In plain English: when you don’t choose your priorities, your inbox will. So here’s the Bob Hayward version of that question: What are you saying “yes” to that is quietly killing your best work?

And here’s the practical move. Pick three outcomes for the next 90 days that, if delivered, make everything else easier. Then treat those outcomes like a protected species.

When new work arrives, run it through a filter that forces honesty:

  • Does this directly support one of the three outcomes?
  • If yes: schedule it.
  • If no: park it, delegate it, diminish it, or delete it.

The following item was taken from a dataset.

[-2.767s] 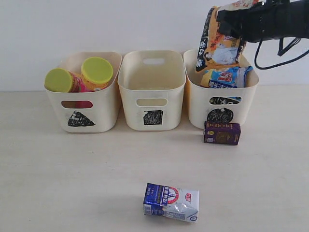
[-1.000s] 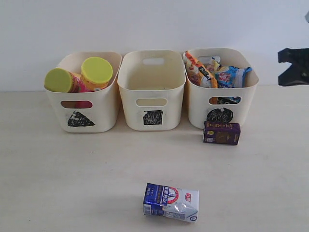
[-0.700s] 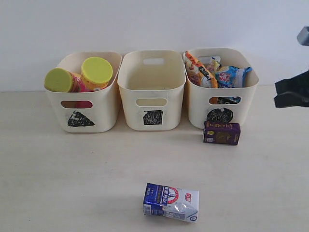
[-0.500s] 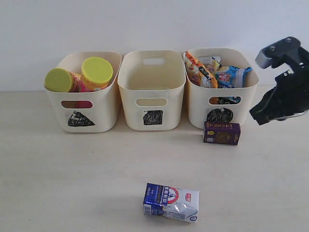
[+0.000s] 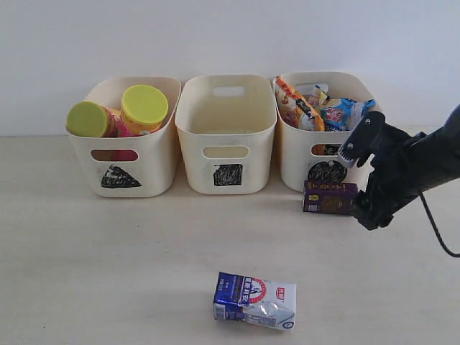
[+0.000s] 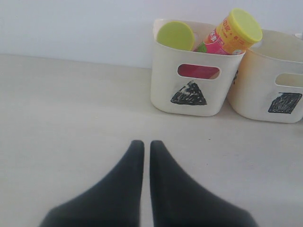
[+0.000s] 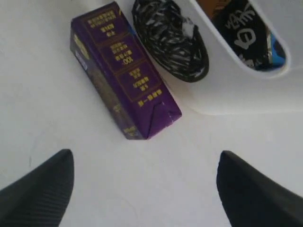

That’s not a productivity hack. It’s leadership.

Actionable takeaways

  1. Create a “capture habit” twice a day (10 minutes). One place. No exceptions. If it’s in your head, it’s stealing attention.
  2. Ringfence two or three deep work blocks per week (start with 60–90 minutes). Put them in the diary like client meetings. Because they are. Start with two. Build up to three.
  3. Choose three 90-day outcomes and make them the filter for new work. If it doesn’t serve them, it doesn’t get prime time.
  4. Move low-value admin to low-energy slots. Email, approvals, scheduling, internal updates - batch them when your brain is naturally flatter.
  5. Reduce “availability theatre”. Being instantly responsive feels professional, but it’s often just distraction dressed as service.

In summary

Most people don’t need a better to-do list. They need a better default. A default that protects attention, respects energy, and forces real prioritisation, because the world will happily fill your day with urgent nonsense if you let it.

The gurus aren’t wrong. They’re just incomplete when taken in isolation. Blend the best of them and you get something sturdier: capture the noise (GTD), choose fewer priorities (Burkeman/Collins), protect focus (Newport), manage energy like an asset (Abdaal/modern attention thinkers), and build clarity so the organisation doesn’t generate chaos (Lencioni).

Here is one thing you can do next.

Today, pick your three 90-day outcomes, then book two 90-minute-deep work sessions this week that directly move those outcomes forward. Not “when you get a chance”. Put them in the diary now, before someone else books your best brain for a meeting you won’t remember by Friday.